Great info in this newsletter. You really did your homework and researched the topic well. I think the two most powerful things that bring back memories for me are the sense of smell and certain songs from my past. I think smells can even have an effect on us. I don't smoke, but somehow I find the smell of pipe tobacco to be very pleasing and calming.

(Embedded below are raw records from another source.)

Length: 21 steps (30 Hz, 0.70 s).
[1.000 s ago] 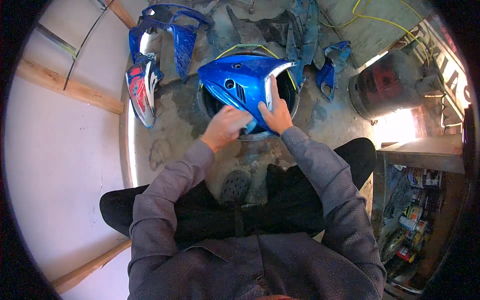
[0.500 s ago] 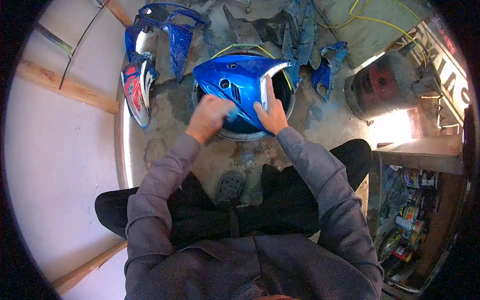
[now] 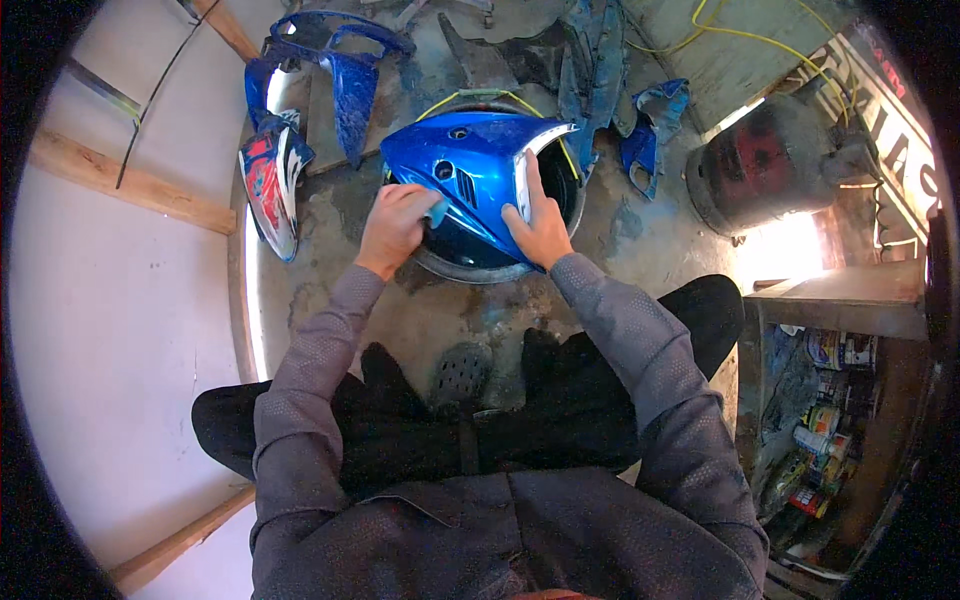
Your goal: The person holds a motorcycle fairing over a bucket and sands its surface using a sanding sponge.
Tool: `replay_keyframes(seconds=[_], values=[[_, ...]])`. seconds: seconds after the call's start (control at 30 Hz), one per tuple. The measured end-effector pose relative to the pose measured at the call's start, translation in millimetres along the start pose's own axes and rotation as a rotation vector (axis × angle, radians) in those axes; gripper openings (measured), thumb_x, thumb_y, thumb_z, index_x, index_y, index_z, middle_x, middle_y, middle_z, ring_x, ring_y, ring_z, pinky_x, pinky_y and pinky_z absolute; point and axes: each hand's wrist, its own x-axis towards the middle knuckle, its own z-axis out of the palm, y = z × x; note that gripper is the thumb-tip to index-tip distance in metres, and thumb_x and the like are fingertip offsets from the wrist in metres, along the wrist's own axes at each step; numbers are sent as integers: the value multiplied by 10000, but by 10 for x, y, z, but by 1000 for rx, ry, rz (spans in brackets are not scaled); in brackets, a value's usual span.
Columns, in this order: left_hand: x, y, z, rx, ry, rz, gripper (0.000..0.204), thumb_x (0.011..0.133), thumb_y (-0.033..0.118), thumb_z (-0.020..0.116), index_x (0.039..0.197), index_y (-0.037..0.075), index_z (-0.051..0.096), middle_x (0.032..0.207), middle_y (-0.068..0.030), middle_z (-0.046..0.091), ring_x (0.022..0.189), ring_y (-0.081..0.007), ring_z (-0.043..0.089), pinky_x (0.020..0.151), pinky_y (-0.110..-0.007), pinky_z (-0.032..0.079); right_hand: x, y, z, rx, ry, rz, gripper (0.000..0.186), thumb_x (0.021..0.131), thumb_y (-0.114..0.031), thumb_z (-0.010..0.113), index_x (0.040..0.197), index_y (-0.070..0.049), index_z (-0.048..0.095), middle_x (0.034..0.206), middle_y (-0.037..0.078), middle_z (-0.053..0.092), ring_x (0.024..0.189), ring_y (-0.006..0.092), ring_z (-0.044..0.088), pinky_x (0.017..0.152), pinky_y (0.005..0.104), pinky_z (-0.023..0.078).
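A glossy blue motorcycle fairing panel with a white edge at its right end lies across a round dark tub. My right hand grips the panel's right end, thumb and forefinger stretched along the white strip. At the panel's lower left edge, my left hand is closed on a small light-blue pad, which touches the surface or sits just beside it; its exact kind is unclear. Two round holes and a slotted vent show on the panel. Dark liquid or shadow fills the tub below.
Blue fairing parts and a red, white and blue panel stand at the left wall. Dark plastic pieces lie beyond the tub. A dark metal tank is at right, above a wooden shelf with cans.
My left hand has moved left along the panel's lower edge with the pad and is less blurred. My right hand keeps its grip; the panel looks nearly unmoved.
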Motion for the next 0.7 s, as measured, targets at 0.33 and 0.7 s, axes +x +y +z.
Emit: replay_keyframes(seconds=[0.33,0.7], values=[[46,280,115,-55,-67,2,316,854,-8,625,1120,111,745,1112,-72,760,1070,-276,726,936,-429,531,-8,71,-20,-16,16,-17,1020,912,-227,662,1732,-77,73,913,363,708,777,522,712,739,562,550],[-78,172,188,-99,-39,80,370,824,-45,619,1143,107,729,1114,-90,769,1076,-290,732,966,-462,528,10,24,-11,-28,7,-56,993,938,-213,647,1735,-98,66,920,338,724,802,493,731,752,518,570]])
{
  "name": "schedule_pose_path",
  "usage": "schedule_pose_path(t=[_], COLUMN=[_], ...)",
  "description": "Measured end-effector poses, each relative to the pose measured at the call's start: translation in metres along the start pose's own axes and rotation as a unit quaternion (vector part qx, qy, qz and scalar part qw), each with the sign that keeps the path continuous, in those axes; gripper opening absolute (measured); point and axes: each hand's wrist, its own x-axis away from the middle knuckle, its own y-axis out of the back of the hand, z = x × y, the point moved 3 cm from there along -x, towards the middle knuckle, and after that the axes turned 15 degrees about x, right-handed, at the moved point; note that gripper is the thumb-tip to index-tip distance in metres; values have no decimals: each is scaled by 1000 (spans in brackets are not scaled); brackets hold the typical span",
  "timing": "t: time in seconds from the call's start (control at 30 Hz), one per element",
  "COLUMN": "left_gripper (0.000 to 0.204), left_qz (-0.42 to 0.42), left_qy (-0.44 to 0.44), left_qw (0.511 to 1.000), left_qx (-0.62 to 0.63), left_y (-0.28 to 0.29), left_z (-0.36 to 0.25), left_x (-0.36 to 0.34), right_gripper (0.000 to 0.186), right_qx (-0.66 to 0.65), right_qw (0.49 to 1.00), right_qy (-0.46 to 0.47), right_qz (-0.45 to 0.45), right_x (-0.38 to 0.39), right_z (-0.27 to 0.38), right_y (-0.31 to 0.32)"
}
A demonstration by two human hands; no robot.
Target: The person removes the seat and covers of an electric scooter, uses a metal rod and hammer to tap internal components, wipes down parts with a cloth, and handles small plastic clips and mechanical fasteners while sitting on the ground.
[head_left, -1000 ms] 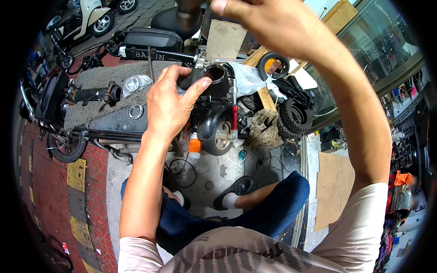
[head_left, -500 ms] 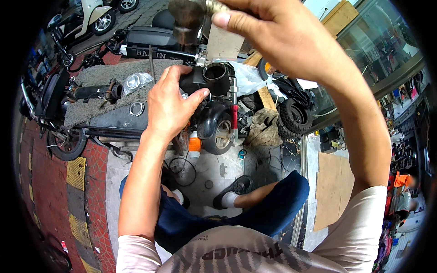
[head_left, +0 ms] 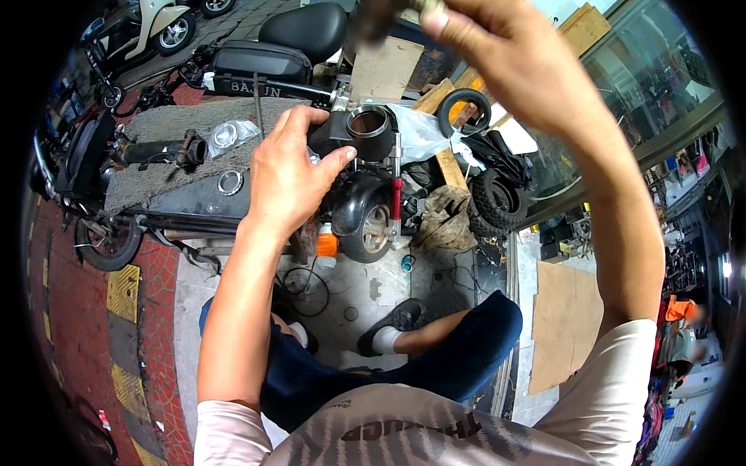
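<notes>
My left hand (head_left: 291,175) grips the black head tube (head_left: 373,146) of a scooter from the left, thumb and fingers apart on either side of its neck. In the tube's round upper opening a metal ring (head_left: 367,121) lines the rim. My right hand (head_left: 474,35) is raised at the top, closed on the handle of a hammer whose dark, thick head (head_left: 376,22) is blurred and partly cut off by the upper edge. Below the tube are a small black-fendered wheel (head_left: 371,227) and a red shock absorber (head_left: 396,199).
Left, a grey mat (head_left: 159,175) carries a black stem with a clamp (head_left: 165,151), a bagged ring (head_left: 225,135) and a loose metal ring (head_left: 230,182). An orange-and-white bottle (head_left: 326,247) stands below. Tyres (head_left: 501,198) and a rag (head_left: 447,217) lie right.
My right hand and the hammer have swung to the right and up, away from above the head tube. The left hand keeps its hold.
</notes>
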Motion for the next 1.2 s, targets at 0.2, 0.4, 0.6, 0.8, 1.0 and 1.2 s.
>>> schedule_pose_path(t=[0.2, 0.4, 0.6, 0.8, 1.0, 1.2], left_gripper=[48, 48, 47, 47, 46, 44], left_qz=[7, 13, 11, 5, 8, 12], left_qy=[18, 25, 15, 0, 5, 15], left_qw=[1000, 1000, 1000, 1000, 999, 1000], left_qx=[9, 11, 16, 13, 33, 20], left_y=[3, 1, 5, 6, 5, 8], left_z=[-4, 1, -1, 0, 4, 3], left_x=[-1, 1, 1, 0, 0, -2], right_gripper=[34, 35, 28, 34, 29, 38], right_qx=[175, -96, 126, 79, 53, 197], right_qw=[965, 994, 976, 987, 998, 962], right_qy=[4, 29, 77, 92, -1, 51], right_qz=[195, 37, 162, 102, 19, 181], right_x=[1, -3, 16, -14, -28, -24], right_z=[0, 4, 26, 26, 23, 15], right_y=[-24, 3, -30, -9, -16, -47])
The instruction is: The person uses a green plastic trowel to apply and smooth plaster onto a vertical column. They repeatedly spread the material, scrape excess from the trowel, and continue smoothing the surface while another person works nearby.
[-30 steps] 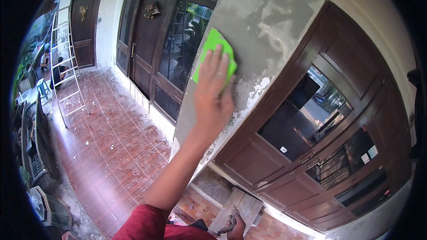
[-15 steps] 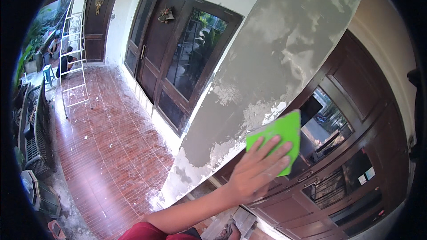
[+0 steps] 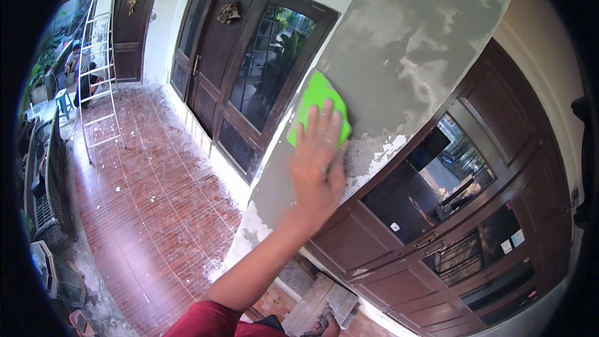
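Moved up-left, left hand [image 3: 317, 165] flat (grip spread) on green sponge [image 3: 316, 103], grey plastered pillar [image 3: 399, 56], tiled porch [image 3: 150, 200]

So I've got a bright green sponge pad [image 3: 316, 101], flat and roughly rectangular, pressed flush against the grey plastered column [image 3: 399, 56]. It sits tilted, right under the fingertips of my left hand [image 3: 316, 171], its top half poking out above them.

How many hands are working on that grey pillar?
1: the left hand, pressed flat on a green sponge against the grey plastered pillar, just above its flaking white patch. The other hand is out of view.
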Demonstrator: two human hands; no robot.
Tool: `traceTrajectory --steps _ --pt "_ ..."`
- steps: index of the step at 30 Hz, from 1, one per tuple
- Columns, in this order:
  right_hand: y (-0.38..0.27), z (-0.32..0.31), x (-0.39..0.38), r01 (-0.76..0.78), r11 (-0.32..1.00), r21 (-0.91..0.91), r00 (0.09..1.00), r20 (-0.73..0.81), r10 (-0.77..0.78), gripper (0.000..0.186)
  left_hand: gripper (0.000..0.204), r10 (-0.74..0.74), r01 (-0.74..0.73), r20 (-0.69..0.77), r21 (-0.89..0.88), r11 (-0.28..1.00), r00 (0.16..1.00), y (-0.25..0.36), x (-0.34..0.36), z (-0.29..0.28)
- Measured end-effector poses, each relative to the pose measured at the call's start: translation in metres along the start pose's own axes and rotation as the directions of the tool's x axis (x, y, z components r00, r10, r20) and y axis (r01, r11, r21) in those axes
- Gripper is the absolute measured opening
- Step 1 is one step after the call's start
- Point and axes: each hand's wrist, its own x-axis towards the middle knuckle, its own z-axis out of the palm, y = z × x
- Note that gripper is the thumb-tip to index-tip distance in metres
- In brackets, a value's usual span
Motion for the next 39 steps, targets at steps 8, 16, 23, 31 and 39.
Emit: traceTrajectory --steps 8,16,23,31,39 --pt "-0.006 0.016 0.000 0.011 0.999 -0.047 1.000 0.011 -0.010 0.046 0.064 0.130 -0.097 0.234 -0.149 0.984 0.964 0.035 -0.043 0.001" --pt "0.000 0.033 0.006 0.085 0.994 -0.071 0.996 0.030 -0.083 0.042 0.058 0.292 -0.174 0.306 -0.359 0.917 0.906 0.044 -0.075 -0.035" --pt "-0.005 0.024 0.004 0.030 1.000 0.000 1.000 0.004 -0.030 0.038 0.061 0.157 -0.156 0.022 -0.027 0.987 0.987 -0.009 -0.021 -0.036" --pt "-0.002 0.010 0.014 -0.008 1.000 0.001 0.999 -0.032 0.008 0.042 0.060 0.084 -0.081 0.083 -0.033 0.996 0.993 0.006 -0.029 0.000" --pt "-0.011 0.025 0.005 0.072 0.994 -0.087 0.993 0.103 -0.062 0.041 0.061 0.223 -0.092 0.353 -0.350 0.932 0.909 0.048 -0.071 -0.024"
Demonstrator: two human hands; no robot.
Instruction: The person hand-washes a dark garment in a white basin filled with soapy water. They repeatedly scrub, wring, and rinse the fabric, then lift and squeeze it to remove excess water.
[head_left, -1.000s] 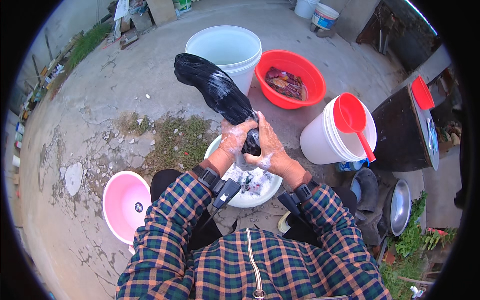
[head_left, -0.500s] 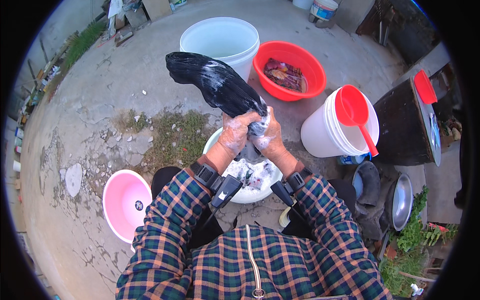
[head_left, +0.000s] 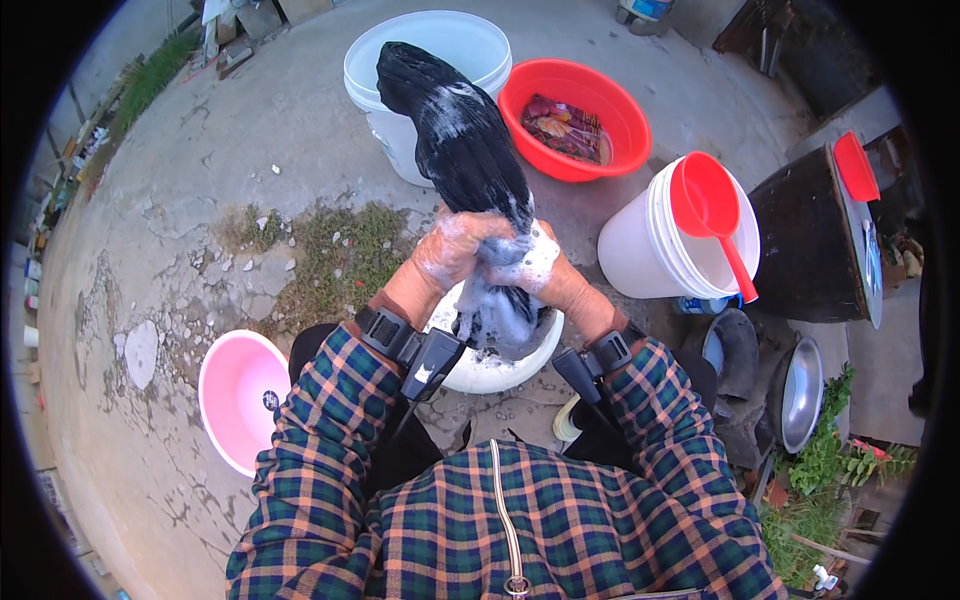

Nice job Bill. Gives us something to think about in our writing. (I had no idea all those nerves were in my snoz!)
-kansaspoet
Anne Light
Submitted Comment:
Smell is my favorite sense for all the reasons you outlined. To this day, a certain combination of lemon and cinnamon brings back the memory of my aunt's kitchen when we stayed with her when I was five. In writing, I find smells important to set the emotional atmosphere. Especially unpleasant ones can indicate that something is wrong. Or so I think. Thanks for this inspiring newsletter.
marykate
Submitted Comment:
I thank you for your addition. I have found I too neglect the sence of smell. Thanks. I will be sure to use it more often in my works.
Cyanvia
Submitted Comment:
I may don't have strong smelling ability but I can smell certain things. Anyway, this newsletter are as great as before. I also agree with you that smell plays important role in our life (and the story too). Smell can affect our mood and mental too. Thanks for sharing!
alanscott
Submitted Comment:
Thanks, Bill!
I realize that I can include smell in a short story that I'm revising, and it will add so much more.
Thanks!
-Scott
SantaBee
Submitted Comment:
Bill, great newsletter about the use of scent in writing. It's a great descriptive tool.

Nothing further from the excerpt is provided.